**AIM OF THE EXERCISE**
Output only the lines from the start of the entries through the line holding "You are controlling". Each line must match the original exactly.

**THE DATA**
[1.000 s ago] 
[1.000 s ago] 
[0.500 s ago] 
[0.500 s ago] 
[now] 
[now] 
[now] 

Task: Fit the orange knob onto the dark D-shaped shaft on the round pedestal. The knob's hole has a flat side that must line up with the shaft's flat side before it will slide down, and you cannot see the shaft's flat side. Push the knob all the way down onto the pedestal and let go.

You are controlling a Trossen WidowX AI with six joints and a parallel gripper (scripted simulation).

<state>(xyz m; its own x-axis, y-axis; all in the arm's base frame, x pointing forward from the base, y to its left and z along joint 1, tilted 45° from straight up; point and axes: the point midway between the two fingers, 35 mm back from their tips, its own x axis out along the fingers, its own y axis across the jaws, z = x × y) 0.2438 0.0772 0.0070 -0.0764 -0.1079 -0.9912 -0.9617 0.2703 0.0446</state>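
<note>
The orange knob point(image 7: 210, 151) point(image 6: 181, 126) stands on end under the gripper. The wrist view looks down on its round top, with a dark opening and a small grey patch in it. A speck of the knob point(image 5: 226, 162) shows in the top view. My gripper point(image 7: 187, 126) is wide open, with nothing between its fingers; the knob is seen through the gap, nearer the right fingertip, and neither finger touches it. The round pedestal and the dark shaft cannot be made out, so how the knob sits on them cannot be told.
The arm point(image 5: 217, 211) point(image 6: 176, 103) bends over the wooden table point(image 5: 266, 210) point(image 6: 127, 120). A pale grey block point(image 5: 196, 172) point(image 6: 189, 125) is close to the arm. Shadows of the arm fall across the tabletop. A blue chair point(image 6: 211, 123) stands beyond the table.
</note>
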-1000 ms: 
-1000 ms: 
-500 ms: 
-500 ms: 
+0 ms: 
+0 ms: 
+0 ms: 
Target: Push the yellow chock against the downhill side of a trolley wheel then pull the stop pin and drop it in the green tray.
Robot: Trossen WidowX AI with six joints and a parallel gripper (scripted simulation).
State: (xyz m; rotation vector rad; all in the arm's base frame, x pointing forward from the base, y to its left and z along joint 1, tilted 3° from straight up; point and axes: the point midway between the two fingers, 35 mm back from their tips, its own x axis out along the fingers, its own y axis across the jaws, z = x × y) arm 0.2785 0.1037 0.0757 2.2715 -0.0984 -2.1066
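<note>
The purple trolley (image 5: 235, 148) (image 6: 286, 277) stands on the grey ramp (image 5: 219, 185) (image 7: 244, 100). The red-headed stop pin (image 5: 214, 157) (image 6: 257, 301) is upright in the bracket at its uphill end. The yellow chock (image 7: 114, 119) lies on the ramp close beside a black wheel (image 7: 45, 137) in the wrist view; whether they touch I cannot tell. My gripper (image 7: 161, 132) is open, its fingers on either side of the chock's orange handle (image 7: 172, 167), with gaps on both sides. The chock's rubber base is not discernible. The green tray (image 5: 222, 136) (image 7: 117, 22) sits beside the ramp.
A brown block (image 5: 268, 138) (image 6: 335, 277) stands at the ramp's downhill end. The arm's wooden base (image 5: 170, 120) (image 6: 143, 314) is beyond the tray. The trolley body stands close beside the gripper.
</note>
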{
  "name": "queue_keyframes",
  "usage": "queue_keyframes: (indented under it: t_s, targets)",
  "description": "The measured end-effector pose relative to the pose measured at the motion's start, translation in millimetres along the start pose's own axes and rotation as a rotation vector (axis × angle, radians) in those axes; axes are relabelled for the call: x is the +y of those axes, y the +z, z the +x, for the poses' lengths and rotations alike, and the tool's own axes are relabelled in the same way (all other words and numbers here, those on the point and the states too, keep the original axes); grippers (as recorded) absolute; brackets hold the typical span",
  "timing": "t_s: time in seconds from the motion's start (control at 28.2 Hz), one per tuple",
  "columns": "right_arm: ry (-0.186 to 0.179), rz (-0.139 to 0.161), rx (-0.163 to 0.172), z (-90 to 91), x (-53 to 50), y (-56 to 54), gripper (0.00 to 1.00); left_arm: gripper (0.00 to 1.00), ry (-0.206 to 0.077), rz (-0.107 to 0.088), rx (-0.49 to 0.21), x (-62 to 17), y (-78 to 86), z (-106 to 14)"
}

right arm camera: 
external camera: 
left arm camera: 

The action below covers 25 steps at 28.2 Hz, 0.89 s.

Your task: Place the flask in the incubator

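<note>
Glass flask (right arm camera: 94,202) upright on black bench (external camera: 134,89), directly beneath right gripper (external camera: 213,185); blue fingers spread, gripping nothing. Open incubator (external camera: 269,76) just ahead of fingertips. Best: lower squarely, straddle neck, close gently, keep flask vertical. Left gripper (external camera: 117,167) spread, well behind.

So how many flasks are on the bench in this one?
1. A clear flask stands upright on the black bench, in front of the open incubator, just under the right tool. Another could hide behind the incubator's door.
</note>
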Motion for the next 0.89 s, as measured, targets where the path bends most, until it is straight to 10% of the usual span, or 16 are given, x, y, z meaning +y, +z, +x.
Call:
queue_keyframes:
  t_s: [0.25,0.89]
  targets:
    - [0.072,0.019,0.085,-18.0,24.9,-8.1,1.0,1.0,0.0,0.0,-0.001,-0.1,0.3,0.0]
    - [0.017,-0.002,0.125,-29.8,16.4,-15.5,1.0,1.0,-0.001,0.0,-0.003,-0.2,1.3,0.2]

**TASK RESULT**
[1.000 s ago] 
[1.000 s ago] 
[0.500 s ago] 
[0.500 s ago] 
[now] 
[now] 
[now] 

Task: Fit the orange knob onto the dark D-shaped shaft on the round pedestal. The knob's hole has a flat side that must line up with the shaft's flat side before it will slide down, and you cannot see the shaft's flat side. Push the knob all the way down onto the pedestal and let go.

You are controlling a Trossen WidowX AI with six joints and a parallel gripper (scripted simulation).

The work is done, and the output is complete.